AP Environmental Science Chapter 5 week questions

    1. Explain how the "principle of unintended consequences" might apply to the wolf situation in Yellowstone.

    Human understanding of the way biological communities work is still very limited. Trying to reintroduce a species to solve a problem we created by taking the species away can create new problems that we were unaware of before. For example, hunters didn't want wolves because they competed with game. Shepherds didn't want wolves because they ate sheep. But getting rid of wolves had the unintended consequence of the elks eating up all the grass.

    2. Sea Ranch, north of San Francisco found that when they brought in sheep to keep the grass down, the gopher population dropped-why?

    Gophers are exposed where there is limited grass cover. The eagles were eating them.

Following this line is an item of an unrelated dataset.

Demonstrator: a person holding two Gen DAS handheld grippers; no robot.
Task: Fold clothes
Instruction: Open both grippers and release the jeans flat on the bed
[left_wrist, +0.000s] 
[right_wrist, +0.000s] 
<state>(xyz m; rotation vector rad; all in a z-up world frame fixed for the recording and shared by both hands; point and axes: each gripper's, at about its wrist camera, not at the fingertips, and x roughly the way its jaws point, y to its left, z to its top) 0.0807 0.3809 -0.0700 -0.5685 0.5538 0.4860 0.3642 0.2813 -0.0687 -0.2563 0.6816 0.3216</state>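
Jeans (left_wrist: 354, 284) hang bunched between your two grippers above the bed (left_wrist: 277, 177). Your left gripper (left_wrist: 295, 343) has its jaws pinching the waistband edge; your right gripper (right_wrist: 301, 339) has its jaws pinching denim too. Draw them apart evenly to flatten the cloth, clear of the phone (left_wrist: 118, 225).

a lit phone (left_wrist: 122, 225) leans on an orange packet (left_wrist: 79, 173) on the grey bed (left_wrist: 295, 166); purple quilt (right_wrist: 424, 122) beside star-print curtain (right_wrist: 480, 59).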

    3. Explain how altitude and latitude impact biomes, and why they differ.

    Altitude negatively correlates with temperature. Latitude also negatively correlates with temperature. Higher altitudes and higher latitudes are lower in temperature.

    4. Pick a climate diagram and explain how it describes the plants and animals that live there.

    The climate diagram for San Diego indicates that there are two distinct seasons in year; a wet season from November until March, and a dry season for March until November. This is consistent with the climate suitable for the chaparral and shrubs that grow in the area, due to the occasional periods of drought that happen in the area.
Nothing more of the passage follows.